*PROBLEM REQUIREMENTS*: Please restate the listing that follows without changing anything.

*DATASET EXCERPT*:
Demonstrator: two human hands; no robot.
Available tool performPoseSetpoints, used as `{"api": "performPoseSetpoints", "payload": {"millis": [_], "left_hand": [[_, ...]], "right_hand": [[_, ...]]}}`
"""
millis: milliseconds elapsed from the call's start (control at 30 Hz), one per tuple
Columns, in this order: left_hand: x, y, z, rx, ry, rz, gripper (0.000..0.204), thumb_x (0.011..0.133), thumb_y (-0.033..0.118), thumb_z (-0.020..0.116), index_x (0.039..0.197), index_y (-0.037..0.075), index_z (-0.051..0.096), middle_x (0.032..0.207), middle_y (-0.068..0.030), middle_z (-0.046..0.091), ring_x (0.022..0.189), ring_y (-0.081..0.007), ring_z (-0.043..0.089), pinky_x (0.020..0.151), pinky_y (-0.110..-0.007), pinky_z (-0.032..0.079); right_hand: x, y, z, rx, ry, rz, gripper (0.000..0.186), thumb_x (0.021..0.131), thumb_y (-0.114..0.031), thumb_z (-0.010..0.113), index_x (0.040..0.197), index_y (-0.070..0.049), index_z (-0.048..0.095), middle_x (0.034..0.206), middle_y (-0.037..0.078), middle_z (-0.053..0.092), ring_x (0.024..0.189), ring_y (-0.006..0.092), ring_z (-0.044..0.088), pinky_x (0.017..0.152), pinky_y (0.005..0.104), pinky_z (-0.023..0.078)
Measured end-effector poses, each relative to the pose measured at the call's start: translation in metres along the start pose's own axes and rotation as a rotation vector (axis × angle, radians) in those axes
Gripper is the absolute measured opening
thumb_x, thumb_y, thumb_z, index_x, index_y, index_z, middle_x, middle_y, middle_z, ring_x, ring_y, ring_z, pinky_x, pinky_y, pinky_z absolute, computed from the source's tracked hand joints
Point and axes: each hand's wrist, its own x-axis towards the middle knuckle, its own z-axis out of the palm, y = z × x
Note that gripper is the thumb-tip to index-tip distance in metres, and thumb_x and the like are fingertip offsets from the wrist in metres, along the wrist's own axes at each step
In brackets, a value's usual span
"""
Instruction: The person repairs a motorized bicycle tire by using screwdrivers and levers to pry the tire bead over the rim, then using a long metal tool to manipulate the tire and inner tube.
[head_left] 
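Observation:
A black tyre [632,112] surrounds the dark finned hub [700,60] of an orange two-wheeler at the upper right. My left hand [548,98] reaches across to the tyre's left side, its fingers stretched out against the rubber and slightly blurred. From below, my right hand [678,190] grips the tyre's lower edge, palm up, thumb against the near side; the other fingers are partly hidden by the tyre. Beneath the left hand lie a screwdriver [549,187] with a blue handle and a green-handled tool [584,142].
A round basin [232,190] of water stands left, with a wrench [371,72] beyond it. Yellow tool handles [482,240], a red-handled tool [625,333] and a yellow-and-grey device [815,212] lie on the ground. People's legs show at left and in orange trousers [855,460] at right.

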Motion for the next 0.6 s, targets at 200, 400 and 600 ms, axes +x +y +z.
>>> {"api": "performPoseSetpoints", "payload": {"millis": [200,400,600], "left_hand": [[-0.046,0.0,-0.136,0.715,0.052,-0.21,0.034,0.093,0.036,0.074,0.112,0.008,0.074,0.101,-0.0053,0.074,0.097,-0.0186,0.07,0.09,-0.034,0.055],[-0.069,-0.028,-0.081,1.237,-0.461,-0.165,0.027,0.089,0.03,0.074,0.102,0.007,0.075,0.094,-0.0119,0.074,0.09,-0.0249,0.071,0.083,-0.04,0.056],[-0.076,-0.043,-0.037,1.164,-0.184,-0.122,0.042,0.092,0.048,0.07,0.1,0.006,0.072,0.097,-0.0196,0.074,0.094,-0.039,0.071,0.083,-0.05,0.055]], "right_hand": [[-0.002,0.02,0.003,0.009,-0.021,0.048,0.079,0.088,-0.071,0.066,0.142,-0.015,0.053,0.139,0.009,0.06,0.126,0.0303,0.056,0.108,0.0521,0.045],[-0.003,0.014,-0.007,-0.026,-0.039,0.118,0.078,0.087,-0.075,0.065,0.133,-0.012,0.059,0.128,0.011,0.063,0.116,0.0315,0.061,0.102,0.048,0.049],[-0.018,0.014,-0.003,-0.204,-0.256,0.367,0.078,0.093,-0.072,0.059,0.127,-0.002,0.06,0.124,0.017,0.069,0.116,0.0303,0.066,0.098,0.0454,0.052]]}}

*EXERCISE OUTPUT*:
Demonstrator: two human hands; no robot.
Available tool performPoseSetpoints, used as `{"api": "performPoseSetpoints", "payload": {"millis": [_], "left_hand": [[_, ...]], "right_hand": [[_, ...]]}}`
"""
millis: milliseconds elapsed from the call's start (control at 30 Hz), one per tuple
Columns, in this order: left_hand: x, y, z, rx, ry, rz, gripper (0.000..0.204), thumb_x (0.011..0.133), thumb_y (-0.033..0.118), thumb_z (-0.020..0.116), index_x (0.039..0.197), index_y (-0.037..0.075), index_z (-0.051..0.096), middle_x (0.032..0.207), middle_y (-0.068..0.030), middle_z (-0.046..0.091), ring_x (0.022..0.189), ring_y (-0.081..0.007), ring_z (-0.043..0.089), pinky_x (0.020..0.151), pinky_y (-0.110..-0.007), pinky_z (-0.032..0.079); right_hand: x, y, z, rx, ry, rz, gripper (0.000..0.186), thumb_x (0.021..0.131), thumb_y (-0.114..0.031), thumb_z (-0.010..0.113), index_x (0.040..0.197), index_y (-0.070..0.049), index_z (-0.048..0.095), middle_x (0.034..0.206), middle_y (-0.037..0.078), middle_z (-0.053..0.092), ring_x (0.024..0.189), ring_y (-0.006..0.092), ring_z (-0.044..0.088), pinky_x (0.017..0.152), pinky_y (0.005..0.104), pinky_z (-0.023..0.078)
Measured end-effector poses, each relative to the pose measured at the call's start: translation in metres along the start pose's own axes and rotation as a rotation vector (axis × angle, radians) in those axes
Gripper is the absolute measured opening
thumb_x, thumb_y, thumb_z, index_x, index_y, index_z, middle_x, middle_y, middle_z, ring_x, ring_y, ring_z, pinky_x, pinky_y, pinky_z absolute, computed from the source's tracked hand joints
Point and axes: each hand's wrist, its own x-axis towards the middle knuckle, its own z-axis out of the palm, y = z × x
Note that gripper is the thumb-tip to index-tip distance in metres, and thumb_x and the like are fingertip offsets from the wrist in metres, along the wrist's own axes at each step
In brackets, a value's usual span
"""
Instruction: The person repairs a motorized bicycle tire by using screwdrivers and levers to pry the tire bead over the rim, then using a long metal tool to manipulate the tire and inner tube.
[head_left] 
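Observation:
A black tyre [632,112] surrounds the dark finned hub [700,60] of an orange two-wheeler at the upper right. My left hand [548,98] reaches across to the tyre's left side, its fingers stretched out against the rubber and slightly blurred. From below, my right hand [678,190] grips the tyre's lower edge, palm up, thumb against the near side; the other fingers are partly hidden by the tyre. Beneath the left hand lie a screwdriver [549,187] with a blue handle and a green-handled tool [584,142].
A round basin [232,190] of water stands left, with a wrench [371,72] beyond it. Yellow tool handles [482,240], a red-handled tool [625,333] and a yellow-and-grey device [815,212] lie on the ground. People's legs show at left and in orange trousers [855,460] at right.
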
Motion for the next 0.6 s, targets at 200, 400 and 600 ms, axes +x +y +z.
>>> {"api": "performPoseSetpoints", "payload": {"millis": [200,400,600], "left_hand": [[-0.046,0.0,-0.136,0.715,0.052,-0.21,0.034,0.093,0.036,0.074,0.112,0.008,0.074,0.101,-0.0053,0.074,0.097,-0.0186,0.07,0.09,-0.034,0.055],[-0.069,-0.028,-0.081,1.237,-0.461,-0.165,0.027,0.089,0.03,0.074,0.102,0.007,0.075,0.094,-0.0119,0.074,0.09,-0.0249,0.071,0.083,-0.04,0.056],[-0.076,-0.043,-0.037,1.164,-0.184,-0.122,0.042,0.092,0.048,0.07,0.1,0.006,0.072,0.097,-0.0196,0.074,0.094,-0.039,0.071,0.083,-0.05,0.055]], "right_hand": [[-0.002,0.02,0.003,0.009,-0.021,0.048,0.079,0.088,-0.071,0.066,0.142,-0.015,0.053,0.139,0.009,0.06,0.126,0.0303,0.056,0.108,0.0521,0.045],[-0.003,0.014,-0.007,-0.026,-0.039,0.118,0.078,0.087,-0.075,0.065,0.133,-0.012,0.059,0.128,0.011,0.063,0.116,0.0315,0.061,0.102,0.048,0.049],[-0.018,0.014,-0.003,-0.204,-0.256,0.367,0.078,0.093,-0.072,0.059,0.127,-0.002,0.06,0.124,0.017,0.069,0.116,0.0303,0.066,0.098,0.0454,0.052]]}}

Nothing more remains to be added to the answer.